• **Data to examine**:
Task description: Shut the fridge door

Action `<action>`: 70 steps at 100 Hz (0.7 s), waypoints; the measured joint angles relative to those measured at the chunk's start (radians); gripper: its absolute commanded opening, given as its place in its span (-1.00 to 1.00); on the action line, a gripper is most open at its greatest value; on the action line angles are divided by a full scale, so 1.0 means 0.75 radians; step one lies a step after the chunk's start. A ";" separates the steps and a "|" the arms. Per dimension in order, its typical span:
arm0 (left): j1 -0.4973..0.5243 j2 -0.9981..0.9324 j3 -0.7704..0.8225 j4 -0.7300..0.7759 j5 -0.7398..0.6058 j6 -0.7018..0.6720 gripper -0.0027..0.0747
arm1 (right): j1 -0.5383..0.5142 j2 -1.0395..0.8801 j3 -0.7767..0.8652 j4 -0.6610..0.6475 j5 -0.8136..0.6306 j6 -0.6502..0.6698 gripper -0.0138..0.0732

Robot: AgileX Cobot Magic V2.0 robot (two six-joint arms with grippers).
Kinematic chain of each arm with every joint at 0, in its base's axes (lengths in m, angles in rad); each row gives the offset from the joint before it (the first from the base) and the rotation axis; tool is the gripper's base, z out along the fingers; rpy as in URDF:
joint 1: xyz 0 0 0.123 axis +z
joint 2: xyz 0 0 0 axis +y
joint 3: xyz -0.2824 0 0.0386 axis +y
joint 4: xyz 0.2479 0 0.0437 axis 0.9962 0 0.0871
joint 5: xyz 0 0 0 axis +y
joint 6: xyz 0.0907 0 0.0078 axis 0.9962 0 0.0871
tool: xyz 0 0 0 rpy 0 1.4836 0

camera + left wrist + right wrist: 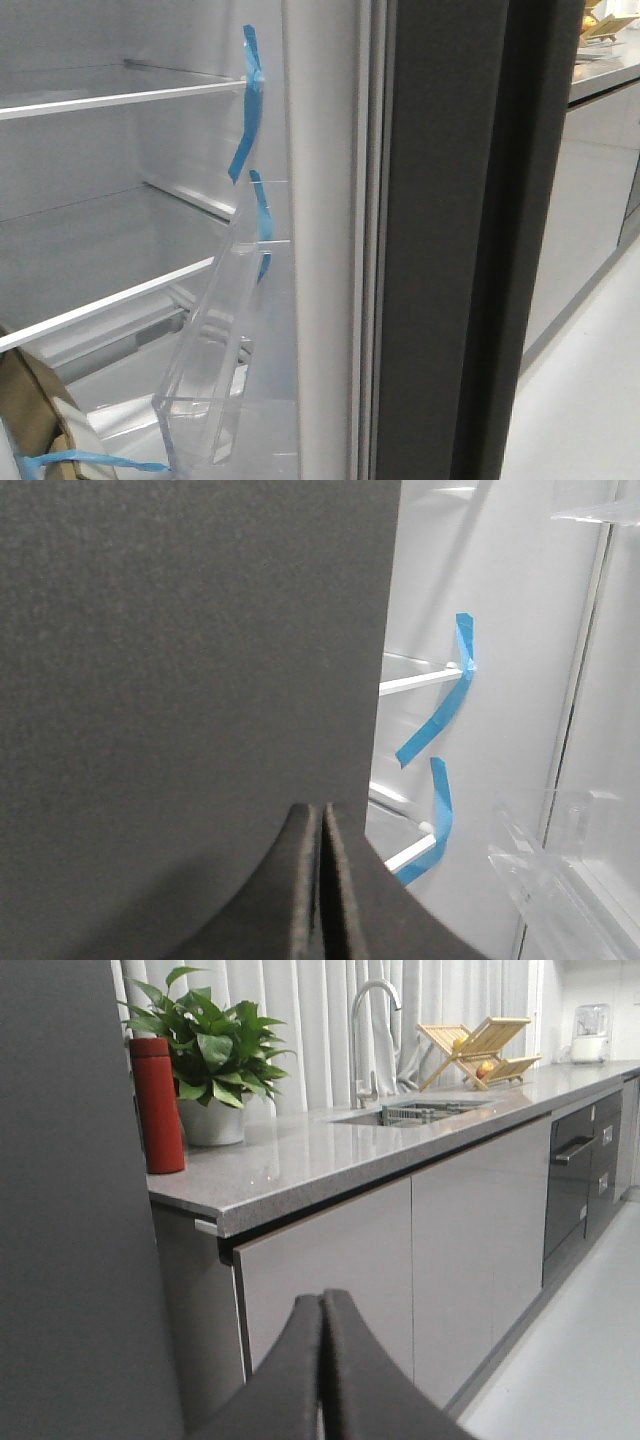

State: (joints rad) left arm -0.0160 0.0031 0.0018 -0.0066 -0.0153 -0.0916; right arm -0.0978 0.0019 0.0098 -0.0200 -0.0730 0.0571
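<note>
No readable writing or brand marks anywhere. Left gripper (321,880): fingers pressed together, nothing between, tips close against matt outer face of fridge door (190,680). Right gripper (321,1360): fingers together, empty, pointing along counter (300,1165) past red bottle (157,1105), potted plant (210,1050), faucet (368,1030). Door stands open, edge-on in front view, clear bin (215,370) and blue tape strips (247,110) on white lining.

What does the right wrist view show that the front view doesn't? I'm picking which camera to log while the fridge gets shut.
Only the right wrist view: the shut right gripper, a red bottle, a potted plant, the sink tap. Only the front view: the fridge's inside shelves, a clear door bin, blue tape strips. Both: the fridge door, the grey counter and a wooden rack.
</note>
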 measured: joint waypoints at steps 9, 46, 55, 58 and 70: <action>0.000 0.000 0.000 0.000 0.000 0.000 -0.99 | 0.005 0.072 -0.036 0.000 -0.026 0.000 -0.86; 0.000 0.000 0.000 0.000 0.000 0.000 -0.98 | 0.114 0.537 -0.537 0.000 -0.046 0.000 -0.86; 0.000 0.000 0.000 0.000 0.000 0.000 -0.99 | 0.124 0.634 -0.669 0.000 -0.016 0.000 -0.86; 0.000 0.000 0.000 0.000 0.000 0.000 -0.99 | 0.127 0.665 -0.718 0.000 0.009 0.000 -0.86; 0.000 0.000 0.000 0.000 0.000 0.000 -0.99 | 0.127 0.746 -0.862 0.000 0.118 0.000 -0.86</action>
State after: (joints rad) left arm -0.0160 0.0031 0.0018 -0.0066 -0.0153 -0.0916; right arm -0.0029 0.5614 -0.6370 -0.0200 0.0153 0.0571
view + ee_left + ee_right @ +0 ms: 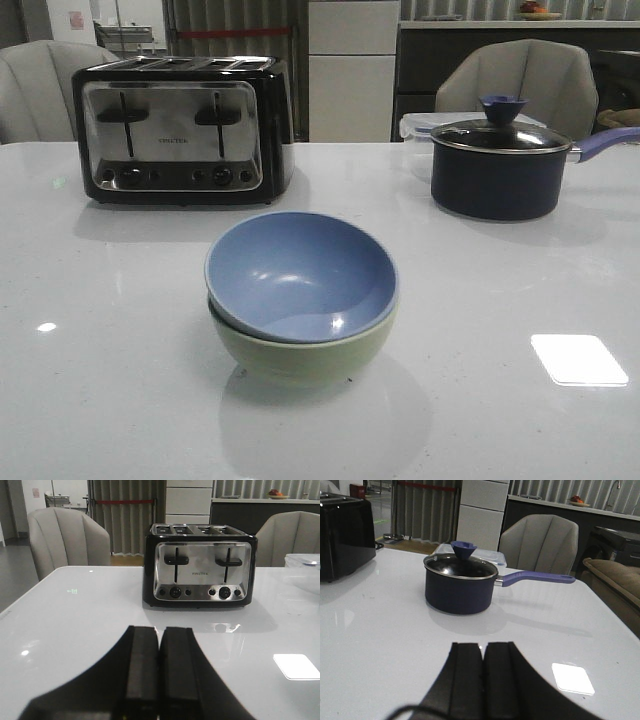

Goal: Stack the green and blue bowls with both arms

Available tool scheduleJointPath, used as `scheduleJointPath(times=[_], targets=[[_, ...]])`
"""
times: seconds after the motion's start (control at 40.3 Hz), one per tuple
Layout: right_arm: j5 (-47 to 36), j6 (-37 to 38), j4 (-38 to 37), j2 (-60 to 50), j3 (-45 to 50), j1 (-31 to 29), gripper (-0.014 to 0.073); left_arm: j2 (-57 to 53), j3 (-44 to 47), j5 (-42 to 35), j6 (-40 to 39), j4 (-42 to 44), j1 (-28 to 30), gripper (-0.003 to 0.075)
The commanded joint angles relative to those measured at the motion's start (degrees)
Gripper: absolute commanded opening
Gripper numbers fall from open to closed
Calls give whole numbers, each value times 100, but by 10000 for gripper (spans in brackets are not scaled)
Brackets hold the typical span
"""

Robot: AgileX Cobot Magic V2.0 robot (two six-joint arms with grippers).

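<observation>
Blue bowl [298, 272] nested inside green bowl [300, 350], centre of the surface [100, 380]. Left claw [159, 680] and right claw [483, 680] both fully closed, gripping nothing.

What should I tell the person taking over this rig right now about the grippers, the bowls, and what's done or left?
Left gripper: shut, holding nothing, low over the white table, facing the black and chrome four-slot toaster.
Right gripper: shut, holding nothing, facing the dark lidded saucepan with the purple handle.
Bowls: the dusty blue matte bowl sits nested inside the pale sage green bowl, mid-table, slightly tilted.
Done: the stack looks complete, and neither gripper shows in the front view.
Left: nothing evident beyond confirming the blue bowl sits stably.
</observation>
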Motion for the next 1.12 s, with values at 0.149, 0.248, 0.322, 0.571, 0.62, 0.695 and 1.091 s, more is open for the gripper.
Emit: scheduleJointPath(times=[0.149,0.248,0.322,0.571,0.62,0.695,1.091], targets=[[-728,1105,-479,-108,-25,57,56,-110,28,-557,-69,4,-34,93],[-705,1069,-376,-108,-25,57,56,-110,28,-557,-69,4,-34,93],[-699,1069,-381,-108,-25,57,56,-110,28,-557,-69,4,-34,93],[-710,1064,-389,-108,-25,57,56,-110,28,-557,-69,4,-34,93],[-688,1064,-389,-108,-25,57,57,-110,28,-557,-69,4,-34,93],[-659,1064,-389,-108,-25,57,57,-110,28,-557,-69,4,-34,93],[-649,1064,-389,-108,-25,57,57,-110,28,-557,-69,4,-34,93]])
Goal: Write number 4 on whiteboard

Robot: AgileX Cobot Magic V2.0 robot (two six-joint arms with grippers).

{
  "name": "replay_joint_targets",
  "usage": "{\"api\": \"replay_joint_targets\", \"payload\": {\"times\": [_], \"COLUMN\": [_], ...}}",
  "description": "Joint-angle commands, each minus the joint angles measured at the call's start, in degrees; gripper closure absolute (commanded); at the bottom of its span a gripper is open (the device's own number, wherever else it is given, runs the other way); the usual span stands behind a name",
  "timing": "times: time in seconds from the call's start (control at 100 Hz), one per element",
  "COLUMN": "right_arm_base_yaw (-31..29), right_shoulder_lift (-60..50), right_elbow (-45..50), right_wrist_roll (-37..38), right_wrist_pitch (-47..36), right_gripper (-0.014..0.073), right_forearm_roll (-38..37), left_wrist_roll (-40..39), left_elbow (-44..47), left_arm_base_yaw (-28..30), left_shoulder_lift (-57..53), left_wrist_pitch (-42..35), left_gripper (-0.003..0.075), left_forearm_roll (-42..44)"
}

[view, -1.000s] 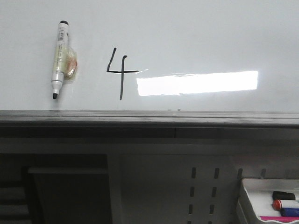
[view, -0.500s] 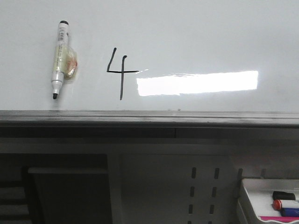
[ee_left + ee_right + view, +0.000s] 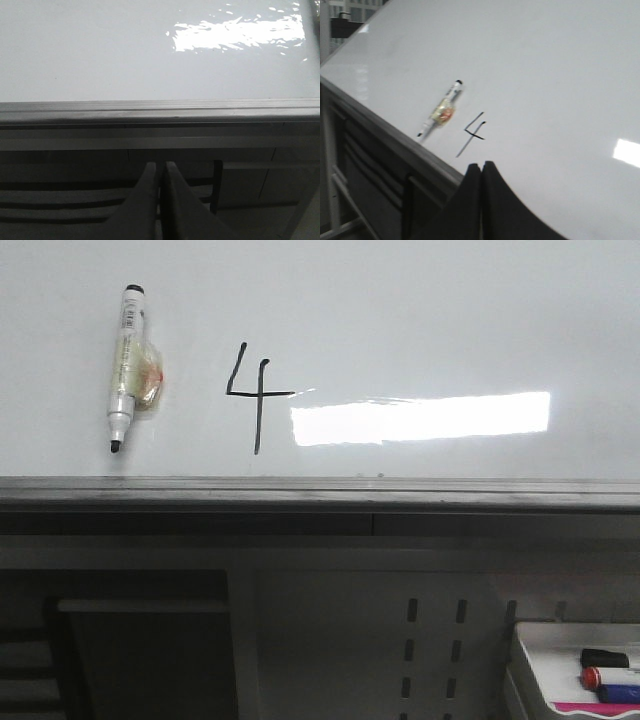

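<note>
A thin black hand-drawn number 4 (image 3: pixel 252 392) stands on the whiteboard (image 3: pixel 420 320), left of a bright light reflection. A white marker (image 3: pixel 124 365) with a black tip lies on the board left of the 4, uncapped tip toward the near rail. Neither gripper shows in the front view. In the right wrist view the right gripper (image 3: pixel 481 165) is shut and empty, near the board's rail, with the number 4 (image 3: pixel 474 131) and the marker (image 3: pixel 441 108) beyond it. In the left wrist view the left gripper (image 3: pixel 159 164) is shut and empty, below the board's rail, facing the whiteboard (image 3: pixel 100 50).
The board's dark grey-brown edge rail (image 3: pixel 320 492) runs across the front view. Below it is a dark frame with slotted panels (image 3: pixel 435 645). A small white tray (image 3: pixel 575 670) with several markers sits at the lower right.
The front view has shifted very slightly; the marker, the 4 and the board keep their places relative to one another.
</note>
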Motion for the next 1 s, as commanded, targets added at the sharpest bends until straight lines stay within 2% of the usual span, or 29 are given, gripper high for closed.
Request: {"api": "replay_joint_targets", "payload": {"times": [0.0, 0.09, 0.23, 0.37, 0.5, 0.65, 0.71, 0.82, 0.99], "right_arm_base_yaw": [-5.52, -13.70, -26.63, -34.33, -36.53, -37.27, -37.27, -37.50, -37.73], "right_shoulder_lift": [0.47, 0.47, 0.47, 0.47, -1.38, -6.67, -9.40, -10.02, -10.02], "right_elbow": [-1.46, -1.46, -0.43, 2.27, 6.75, 13.07, 12.89, 12.90, 12.90], "right_wrist_roll": [-0.19, -0.19, -0.19, -0.19, 0.92, 8.44, 10.40, 13.63, 14.34], "right_wrist_pitch": [-5.35, -4.99, -5.12, -5.39, -5.39, -5.39, 2.25, 7.04, 12.90], "right_gripper": [0.0658, 0.0658, 0.0658, 0.0658, 0.0658, 0.0658, 0.0658, 0.0658, 0.0658], "right_forearm_roll": [-1.12, -3.67, -3.79, -3.69, -3.69, -6.28, -8.98, -11.73, -11.62], "left_wrist_roll": [-0.61, -0.61, -0.61, -0.61, -0.61, -0.61, -0.61, -0.61, -0.61], "left_elbow": [1.89, 1.89, 1.89, 1.89, 1.89, 1.89, 1.89, 1.89, 1.89], "left_arm_base_yaw": [0.15, 0.15, 0.15, 0.15, 0.15, 0.15, 0.15, 0.15, 0.15], "left_shoulder_lift": [-1.54, -1.54, -1.54, -1.54, -1.54, -1.54, -1.54, -1.44, -1.44], "left_wrist_pitch": [-2.97, -2.97, -2.97, -2.97, -2.97, -2.97, -2.97, -2.97, -2.97], "left_gripper": [0.0741, 0.0741, 0.0741, 0.0741, 0.0741, 0.0741, 0.0741, 0.0741, 0.0741], "left_forearm_roll": [-0.46, -0.46, -0.46, -0.46, -0.46, -0.46, -0.46, -0.46, -0.46]}}
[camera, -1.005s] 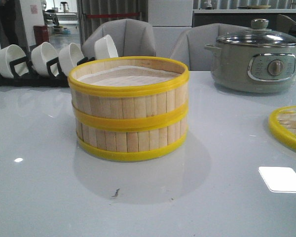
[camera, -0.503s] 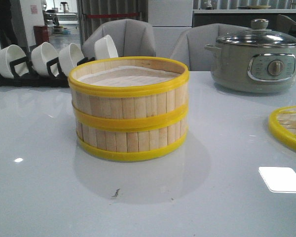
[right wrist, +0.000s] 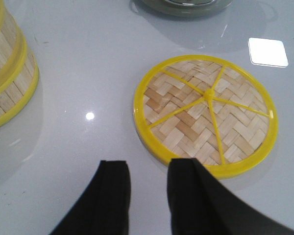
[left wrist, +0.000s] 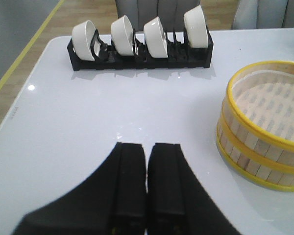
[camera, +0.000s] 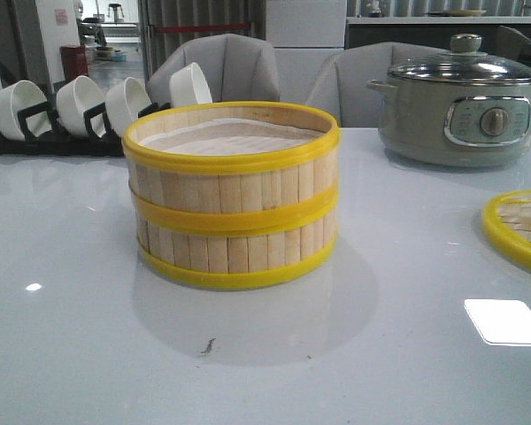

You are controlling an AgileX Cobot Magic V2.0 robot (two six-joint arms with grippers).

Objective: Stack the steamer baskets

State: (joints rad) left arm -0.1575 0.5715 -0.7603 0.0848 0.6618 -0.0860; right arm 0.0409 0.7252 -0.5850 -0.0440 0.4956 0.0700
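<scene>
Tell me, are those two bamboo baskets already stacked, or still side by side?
Stacked. The upper basket sits squarely on the lower basket, walls lined up, both upright. Neither claw touches them.

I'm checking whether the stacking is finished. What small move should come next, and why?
Probably none beyond keeping both arms back: the upper basket already sits squarely on the lower basket. The left gripper is shut and empty, the right gripper open, both clear of the stack.
</scene>
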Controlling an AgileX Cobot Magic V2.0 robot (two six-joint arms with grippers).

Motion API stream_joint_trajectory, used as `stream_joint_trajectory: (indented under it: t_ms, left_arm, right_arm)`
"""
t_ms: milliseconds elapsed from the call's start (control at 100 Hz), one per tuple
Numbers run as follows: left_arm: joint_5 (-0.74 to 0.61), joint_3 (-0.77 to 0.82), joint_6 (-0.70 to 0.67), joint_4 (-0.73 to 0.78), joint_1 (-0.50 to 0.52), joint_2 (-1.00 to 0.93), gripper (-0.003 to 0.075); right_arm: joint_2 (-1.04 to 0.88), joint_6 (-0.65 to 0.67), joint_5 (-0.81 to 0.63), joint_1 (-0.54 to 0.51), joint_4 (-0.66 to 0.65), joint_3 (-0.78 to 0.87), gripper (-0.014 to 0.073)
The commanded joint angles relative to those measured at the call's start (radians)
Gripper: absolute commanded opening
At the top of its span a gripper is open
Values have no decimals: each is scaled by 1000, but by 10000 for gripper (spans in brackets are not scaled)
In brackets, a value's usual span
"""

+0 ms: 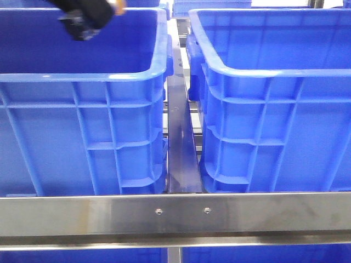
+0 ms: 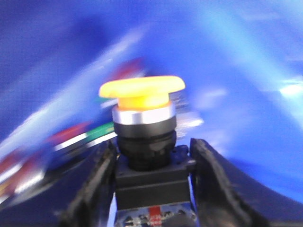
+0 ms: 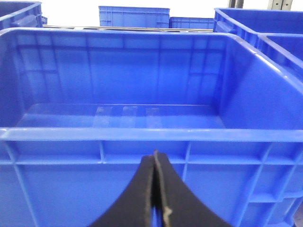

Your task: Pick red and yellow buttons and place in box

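Note:
My left gripper (image 2: 150, 163) is shut on a yellow button (image 2: 142, 91) with a mushroom cap, a silver collar and a black body, held upright between the fingers. In the front view the left gripper (image 1: 82, 22) is a dark blurred shape above the left blue box (image 1: 82, 76), with a bit of yellow at its top edge. Several red and green buttons (image 2: 75, 135) show blurred behind the held one inside the box. My right gripper (image 3: 155, 158) is shut and empty, in front of the near wall of the right blue box (image 3: 118, 135), which looks empty inside.
Two large blue boxes stand side by side, the right box (image 1: 274, 71) and the left one, with a dark metal rail (image 1: 181, 142) between them. A steel bar (image 1: 175, 213) runs across the front. More blue crates (image 3: 133, 16) stand behind.

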Motion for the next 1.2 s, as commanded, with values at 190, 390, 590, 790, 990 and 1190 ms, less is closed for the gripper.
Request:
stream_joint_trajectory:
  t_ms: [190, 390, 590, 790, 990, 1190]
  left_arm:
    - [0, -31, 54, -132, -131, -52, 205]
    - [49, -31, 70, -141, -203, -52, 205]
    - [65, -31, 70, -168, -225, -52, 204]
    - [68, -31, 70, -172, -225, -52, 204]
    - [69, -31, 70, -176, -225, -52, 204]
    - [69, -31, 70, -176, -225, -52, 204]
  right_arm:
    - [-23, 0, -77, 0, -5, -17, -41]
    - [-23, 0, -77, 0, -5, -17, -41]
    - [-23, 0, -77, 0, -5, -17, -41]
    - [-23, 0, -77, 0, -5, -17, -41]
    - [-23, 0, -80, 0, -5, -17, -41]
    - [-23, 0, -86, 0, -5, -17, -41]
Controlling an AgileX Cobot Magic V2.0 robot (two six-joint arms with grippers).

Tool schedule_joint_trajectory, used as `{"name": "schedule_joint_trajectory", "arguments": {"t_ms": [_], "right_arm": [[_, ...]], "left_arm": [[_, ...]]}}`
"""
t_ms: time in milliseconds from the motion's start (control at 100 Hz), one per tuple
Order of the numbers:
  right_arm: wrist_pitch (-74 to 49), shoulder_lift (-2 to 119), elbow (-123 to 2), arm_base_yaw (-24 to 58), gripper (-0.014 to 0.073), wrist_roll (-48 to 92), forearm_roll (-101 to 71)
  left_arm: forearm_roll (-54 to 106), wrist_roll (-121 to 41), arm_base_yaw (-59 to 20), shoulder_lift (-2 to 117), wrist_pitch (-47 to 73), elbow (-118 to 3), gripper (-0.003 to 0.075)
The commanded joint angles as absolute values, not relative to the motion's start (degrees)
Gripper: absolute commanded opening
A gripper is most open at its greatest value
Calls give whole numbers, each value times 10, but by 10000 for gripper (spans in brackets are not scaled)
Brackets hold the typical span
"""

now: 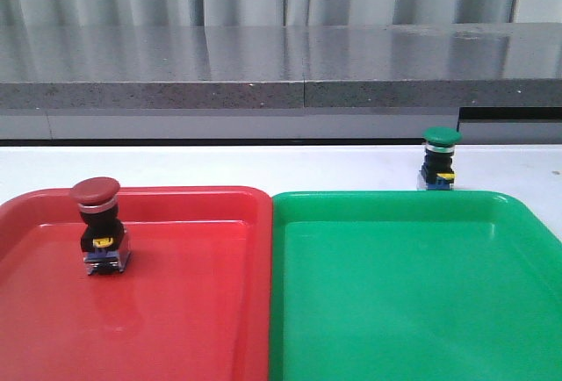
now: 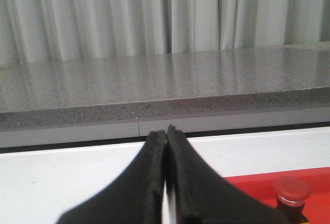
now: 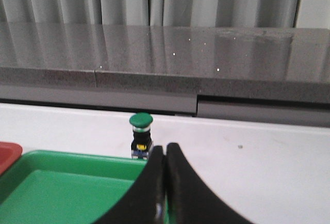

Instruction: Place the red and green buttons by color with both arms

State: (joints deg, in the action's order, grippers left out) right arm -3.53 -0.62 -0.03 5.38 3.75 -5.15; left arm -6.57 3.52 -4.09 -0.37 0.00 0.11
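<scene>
two buttons, two trays: one sorted, one not yet picked up.

red button (image 1: 99,223) stands upright inside the red tray (image 1: 193,311); green button (image 1: 439,159) stands on the white table (image 1: 263,166), just beyond the far rim of the green tray (image 1: 395,311). left gripper (image 2: 166,136) and right gripper (image 3: 165,149) both show fingers pressed together, holding nothing (neither arm appears in the front view). judged step: fetching the green button. the right gripper would need to spread its fingers, reach over the rim, and close on the black body.
</scene>
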Motion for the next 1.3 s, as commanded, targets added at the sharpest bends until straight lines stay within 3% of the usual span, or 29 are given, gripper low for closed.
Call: {"name": "schedule_joint_trajectory", "arguments": {"t_ms": [0,630,1120,1200,1290], "right_arm": [[6,-6,-47,51,-111,39,-48],[-353,296,-377,51,-111,38,-71],[-353,393,-397,51,-104,38,-71],[-357,393,-397,51,-55,38,-71],[-364,393,-397,51,89,38,-71]], "left_arm": [[-65,41,-39,-21,-42,25,-19],[-65,41,-39,-21,-42,25,-19],[-65,41,-39,-21,-42,25,-19],[-65,41,-39,-21,-42,25,-19],[-65,41,-39,-21,-42,25,-19]]}}
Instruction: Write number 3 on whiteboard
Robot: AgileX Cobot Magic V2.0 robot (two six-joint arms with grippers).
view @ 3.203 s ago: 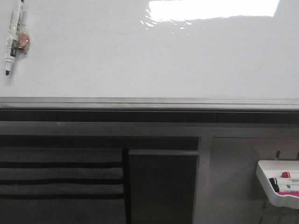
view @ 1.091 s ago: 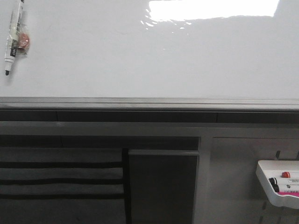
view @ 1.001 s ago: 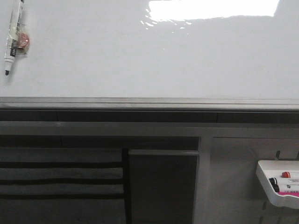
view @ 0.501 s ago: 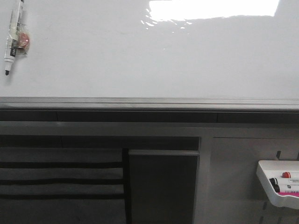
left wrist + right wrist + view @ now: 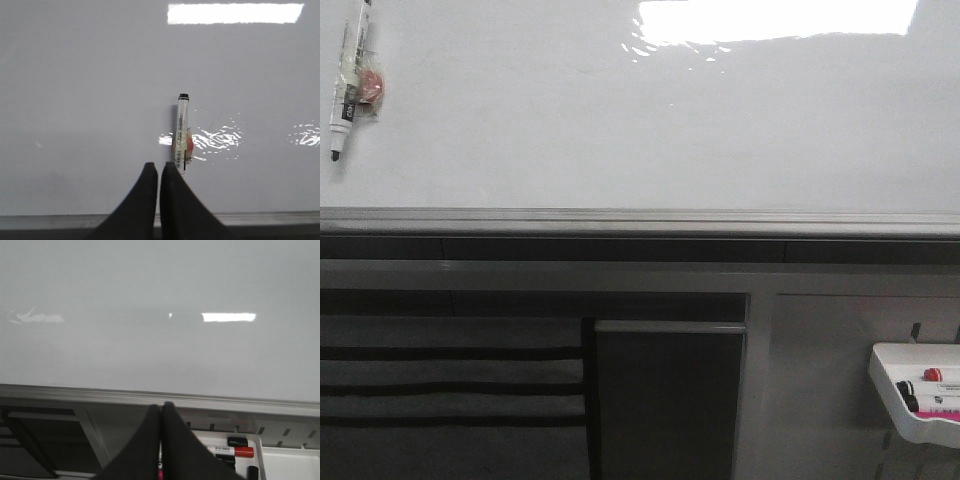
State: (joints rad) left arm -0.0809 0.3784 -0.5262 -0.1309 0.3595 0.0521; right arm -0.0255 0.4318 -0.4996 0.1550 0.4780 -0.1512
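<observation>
The whiteboard (image 5: 640,120) is a big glossy white board with a grey edge rail (image 5: 640,220) and a bright light patch. No digit 3 shows on it in any view. A white marker with a black tip (image 5: 348,80) lies on the board at the far left, with a small orange piece on its barrel. In the left wrist view my left gripper (image 5: 159,167) is shut and empty above the board's near edge, and the marker (image 5: 182,132) lies just beyond and beside its fingertips. My right gripper (image 5: 161,407) is shut and empty over the rail. Neither gripper shows in the front view.
A small white tray (image 5: 917,400) with a red-capped marker and dark markers hangs below the board at the right; it also shows in the right wrist view (image 5: 270,460). Below the rail are a dark panel (image 5: 665,400) and striped slats (image 5: 450,385).
</observation>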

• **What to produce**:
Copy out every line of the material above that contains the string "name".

• **Solution to this exercise**:
  "name": "replay_joint_targets",
  "description": "Joint-angle commands, each minus the joint angles measured at the call's start, in degrees; gripper closure absolute (commanded); at the bottom of its span a gripper is open (the device's own number, wherever else it is given, runs the other way); the usual span stands behind a name",
Tool schedule_joint_trajectory, used as `{"name": "schedule_joint_trajectory", "arguments": {"t_ms": [_], "right_arm": [[_, ...]], "left_arm": [[_, ...]]}}`
Call: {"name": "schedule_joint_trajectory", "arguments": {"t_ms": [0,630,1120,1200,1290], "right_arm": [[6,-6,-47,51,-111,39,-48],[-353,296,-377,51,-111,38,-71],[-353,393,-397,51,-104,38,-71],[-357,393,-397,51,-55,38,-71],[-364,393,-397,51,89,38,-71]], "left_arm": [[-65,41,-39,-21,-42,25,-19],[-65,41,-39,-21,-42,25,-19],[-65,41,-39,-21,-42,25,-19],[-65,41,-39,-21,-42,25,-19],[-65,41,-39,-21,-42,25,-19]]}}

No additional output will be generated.